Morningstar's "Redefining Growth" panel included Robert Hagstrom of Legg Mason, Dennis Lynch of Morgan Stanley (and Van Kampen), and Alex Motola of Thornburg. But before the panel got under way, Robert Hagstrom met a few of us in the press room for a quick sitdown whose topic was electric, to say the least (free-form paraphrase, as usual)...



Robert Hagstrom
of Legg Mason.
Hagstrom: Inflation in electric rates will accelerate for the US consumer, and people will be getting pretty upset. The demand for electric power and exceed supply. In fact, when asked what kept them up nights, Google named the supply of electricity as their #1 concern going forward. That's because Google is the #1 consumer of electricity in the state of California.

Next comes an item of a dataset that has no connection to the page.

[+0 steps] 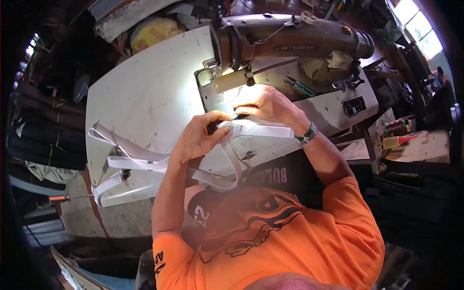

After the panel assembled, the conversation focused on other topics.

Lynch: All sensible investing is value-based. The difference is that growth investors invest in higher than average P/E ratios and value investors invest in lower P/Es. Higher P/Es are not always expensive — earnings are often driven by accounting assumptions. We seek value beyond the obvious P/E.

Motola: We seek seek securities that are mispriced based on misperceptions. The marriage between value and growth approaches characterizes some of the best investment strategies.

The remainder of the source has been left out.